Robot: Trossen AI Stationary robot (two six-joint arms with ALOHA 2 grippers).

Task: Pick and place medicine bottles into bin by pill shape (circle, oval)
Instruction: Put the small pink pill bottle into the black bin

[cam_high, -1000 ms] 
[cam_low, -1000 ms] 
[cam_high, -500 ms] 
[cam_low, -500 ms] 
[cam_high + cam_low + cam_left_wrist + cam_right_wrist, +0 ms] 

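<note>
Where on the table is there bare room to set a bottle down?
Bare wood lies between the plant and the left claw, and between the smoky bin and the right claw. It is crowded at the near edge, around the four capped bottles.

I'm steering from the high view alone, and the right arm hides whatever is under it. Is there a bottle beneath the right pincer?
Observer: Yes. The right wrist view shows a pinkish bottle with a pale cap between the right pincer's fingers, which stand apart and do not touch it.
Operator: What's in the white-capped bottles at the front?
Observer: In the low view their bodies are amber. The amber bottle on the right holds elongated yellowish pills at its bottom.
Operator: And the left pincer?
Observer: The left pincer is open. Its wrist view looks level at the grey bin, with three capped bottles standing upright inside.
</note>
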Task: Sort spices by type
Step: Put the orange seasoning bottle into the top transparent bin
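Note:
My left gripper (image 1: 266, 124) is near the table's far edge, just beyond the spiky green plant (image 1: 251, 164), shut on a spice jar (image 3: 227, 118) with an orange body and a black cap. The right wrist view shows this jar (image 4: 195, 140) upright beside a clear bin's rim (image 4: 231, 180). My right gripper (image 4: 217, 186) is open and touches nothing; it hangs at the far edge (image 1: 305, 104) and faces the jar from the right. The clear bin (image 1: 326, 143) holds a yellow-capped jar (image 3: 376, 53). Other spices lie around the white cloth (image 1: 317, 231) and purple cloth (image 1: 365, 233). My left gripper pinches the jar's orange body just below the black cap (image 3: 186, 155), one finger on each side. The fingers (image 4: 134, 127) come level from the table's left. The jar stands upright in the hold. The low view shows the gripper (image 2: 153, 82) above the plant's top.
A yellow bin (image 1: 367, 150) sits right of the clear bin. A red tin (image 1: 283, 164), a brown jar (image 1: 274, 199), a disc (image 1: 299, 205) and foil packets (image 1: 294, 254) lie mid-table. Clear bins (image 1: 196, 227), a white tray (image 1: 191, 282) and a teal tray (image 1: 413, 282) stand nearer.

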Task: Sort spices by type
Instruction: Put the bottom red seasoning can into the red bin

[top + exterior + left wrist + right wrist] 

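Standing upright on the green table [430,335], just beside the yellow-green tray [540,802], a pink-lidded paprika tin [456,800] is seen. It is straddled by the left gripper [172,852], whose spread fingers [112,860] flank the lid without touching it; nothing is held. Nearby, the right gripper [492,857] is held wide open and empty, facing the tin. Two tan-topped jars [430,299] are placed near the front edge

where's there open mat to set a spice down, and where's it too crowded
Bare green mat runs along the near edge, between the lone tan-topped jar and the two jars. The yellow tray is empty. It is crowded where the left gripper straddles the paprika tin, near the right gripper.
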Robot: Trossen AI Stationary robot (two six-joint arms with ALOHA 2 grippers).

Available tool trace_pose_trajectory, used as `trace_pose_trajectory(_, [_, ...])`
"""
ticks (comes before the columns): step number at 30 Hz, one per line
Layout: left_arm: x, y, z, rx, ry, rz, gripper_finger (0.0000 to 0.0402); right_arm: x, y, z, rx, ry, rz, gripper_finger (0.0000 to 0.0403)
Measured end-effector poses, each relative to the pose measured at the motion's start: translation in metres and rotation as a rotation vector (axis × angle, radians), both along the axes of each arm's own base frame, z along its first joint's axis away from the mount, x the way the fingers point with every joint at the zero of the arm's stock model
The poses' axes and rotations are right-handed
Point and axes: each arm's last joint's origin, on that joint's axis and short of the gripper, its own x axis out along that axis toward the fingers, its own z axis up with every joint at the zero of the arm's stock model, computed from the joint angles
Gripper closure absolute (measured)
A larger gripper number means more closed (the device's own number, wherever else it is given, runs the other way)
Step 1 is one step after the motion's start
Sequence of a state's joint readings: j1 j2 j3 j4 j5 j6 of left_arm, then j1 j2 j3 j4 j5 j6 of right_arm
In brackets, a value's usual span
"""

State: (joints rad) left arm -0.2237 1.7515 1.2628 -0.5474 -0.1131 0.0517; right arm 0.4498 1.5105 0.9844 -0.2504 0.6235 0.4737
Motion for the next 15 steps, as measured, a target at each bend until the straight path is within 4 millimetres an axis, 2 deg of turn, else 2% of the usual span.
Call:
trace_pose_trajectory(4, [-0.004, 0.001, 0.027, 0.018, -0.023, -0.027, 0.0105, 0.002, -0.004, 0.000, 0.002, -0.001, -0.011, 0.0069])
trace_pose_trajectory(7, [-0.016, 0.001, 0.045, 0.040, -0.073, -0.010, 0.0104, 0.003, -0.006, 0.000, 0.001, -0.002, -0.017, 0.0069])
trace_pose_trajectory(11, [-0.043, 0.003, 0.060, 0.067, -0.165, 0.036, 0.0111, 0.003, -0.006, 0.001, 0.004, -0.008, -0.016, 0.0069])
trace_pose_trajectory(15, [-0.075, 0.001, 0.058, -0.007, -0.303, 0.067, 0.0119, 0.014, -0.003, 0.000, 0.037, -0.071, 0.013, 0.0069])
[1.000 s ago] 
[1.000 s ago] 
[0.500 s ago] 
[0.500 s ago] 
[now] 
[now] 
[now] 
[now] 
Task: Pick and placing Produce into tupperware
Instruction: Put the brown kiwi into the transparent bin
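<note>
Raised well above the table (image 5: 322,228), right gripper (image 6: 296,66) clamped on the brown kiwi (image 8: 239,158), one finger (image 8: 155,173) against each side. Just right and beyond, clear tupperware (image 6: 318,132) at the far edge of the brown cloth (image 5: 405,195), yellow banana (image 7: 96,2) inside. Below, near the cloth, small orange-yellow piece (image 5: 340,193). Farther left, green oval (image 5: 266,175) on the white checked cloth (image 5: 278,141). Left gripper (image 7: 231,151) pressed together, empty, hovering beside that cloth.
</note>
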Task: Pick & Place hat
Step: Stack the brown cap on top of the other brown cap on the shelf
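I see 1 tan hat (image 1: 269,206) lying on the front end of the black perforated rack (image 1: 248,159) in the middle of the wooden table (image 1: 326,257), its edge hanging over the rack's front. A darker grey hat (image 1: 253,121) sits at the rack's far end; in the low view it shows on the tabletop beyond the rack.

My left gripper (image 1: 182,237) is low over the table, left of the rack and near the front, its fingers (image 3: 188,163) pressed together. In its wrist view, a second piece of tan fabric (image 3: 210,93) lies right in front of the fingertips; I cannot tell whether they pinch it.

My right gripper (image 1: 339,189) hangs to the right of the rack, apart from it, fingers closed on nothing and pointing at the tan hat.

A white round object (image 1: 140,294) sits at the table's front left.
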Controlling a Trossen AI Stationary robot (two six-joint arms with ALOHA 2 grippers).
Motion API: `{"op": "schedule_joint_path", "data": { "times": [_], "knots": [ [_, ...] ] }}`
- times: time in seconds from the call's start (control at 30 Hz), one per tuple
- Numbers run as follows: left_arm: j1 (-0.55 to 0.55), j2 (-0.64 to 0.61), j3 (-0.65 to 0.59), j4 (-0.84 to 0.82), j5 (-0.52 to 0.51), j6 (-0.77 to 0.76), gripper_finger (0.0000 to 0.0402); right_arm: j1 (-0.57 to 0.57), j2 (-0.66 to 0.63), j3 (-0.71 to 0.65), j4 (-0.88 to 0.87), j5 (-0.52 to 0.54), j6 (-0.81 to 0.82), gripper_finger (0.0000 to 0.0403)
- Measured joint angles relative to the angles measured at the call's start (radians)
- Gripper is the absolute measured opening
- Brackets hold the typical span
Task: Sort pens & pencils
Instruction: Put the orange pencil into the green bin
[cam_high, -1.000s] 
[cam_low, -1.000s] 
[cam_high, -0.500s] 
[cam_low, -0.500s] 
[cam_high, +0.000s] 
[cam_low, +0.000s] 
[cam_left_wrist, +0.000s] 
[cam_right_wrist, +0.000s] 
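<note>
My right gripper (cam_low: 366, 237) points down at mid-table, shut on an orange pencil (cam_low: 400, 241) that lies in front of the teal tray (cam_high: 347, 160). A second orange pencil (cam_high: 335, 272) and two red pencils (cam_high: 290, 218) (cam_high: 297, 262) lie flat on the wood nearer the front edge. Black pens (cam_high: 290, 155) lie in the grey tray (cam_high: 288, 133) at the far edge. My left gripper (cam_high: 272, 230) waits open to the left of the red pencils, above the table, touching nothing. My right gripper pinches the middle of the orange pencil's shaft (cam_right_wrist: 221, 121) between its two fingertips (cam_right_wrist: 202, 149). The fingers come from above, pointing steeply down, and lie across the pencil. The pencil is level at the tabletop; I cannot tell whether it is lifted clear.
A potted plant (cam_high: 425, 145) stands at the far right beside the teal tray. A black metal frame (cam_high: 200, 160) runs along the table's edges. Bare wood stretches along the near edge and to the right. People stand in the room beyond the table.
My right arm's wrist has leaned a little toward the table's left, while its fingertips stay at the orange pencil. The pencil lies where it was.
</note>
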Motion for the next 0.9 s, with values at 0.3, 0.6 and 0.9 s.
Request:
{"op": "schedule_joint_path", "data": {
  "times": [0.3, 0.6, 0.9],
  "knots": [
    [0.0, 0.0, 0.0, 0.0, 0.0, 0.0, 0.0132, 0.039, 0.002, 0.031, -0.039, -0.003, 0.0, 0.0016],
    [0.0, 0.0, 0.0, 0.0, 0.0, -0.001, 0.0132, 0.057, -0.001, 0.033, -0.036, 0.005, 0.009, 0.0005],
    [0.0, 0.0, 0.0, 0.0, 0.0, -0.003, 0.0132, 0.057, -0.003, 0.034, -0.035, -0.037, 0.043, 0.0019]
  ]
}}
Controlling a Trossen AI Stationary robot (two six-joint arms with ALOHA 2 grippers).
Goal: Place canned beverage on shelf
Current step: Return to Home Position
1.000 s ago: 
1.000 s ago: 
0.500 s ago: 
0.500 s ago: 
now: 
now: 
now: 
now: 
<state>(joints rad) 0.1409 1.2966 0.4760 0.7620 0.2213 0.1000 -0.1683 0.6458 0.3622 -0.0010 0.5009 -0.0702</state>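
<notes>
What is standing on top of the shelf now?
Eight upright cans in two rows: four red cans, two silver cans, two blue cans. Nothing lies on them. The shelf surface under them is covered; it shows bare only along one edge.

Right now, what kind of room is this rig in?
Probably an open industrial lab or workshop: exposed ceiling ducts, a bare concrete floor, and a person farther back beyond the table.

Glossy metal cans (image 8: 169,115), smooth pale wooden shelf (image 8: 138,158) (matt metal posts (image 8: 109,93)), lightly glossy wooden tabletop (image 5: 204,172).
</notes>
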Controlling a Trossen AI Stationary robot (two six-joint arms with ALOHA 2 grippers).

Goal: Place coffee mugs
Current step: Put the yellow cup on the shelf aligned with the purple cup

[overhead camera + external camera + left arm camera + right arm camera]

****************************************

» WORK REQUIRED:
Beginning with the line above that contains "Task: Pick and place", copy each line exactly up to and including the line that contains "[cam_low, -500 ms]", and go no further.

» RESULT:
Task: Pick and place medicine bottles into bin by pill shape (circle, oval)
Instruction: Put the small pink pill bottle into the black bin

[cam_high, -1000 ms] 
[cam_low, -1000 ms] 
[cam_high, -500 ms] 
[cam_low, -500 ms] 

This concludes the response.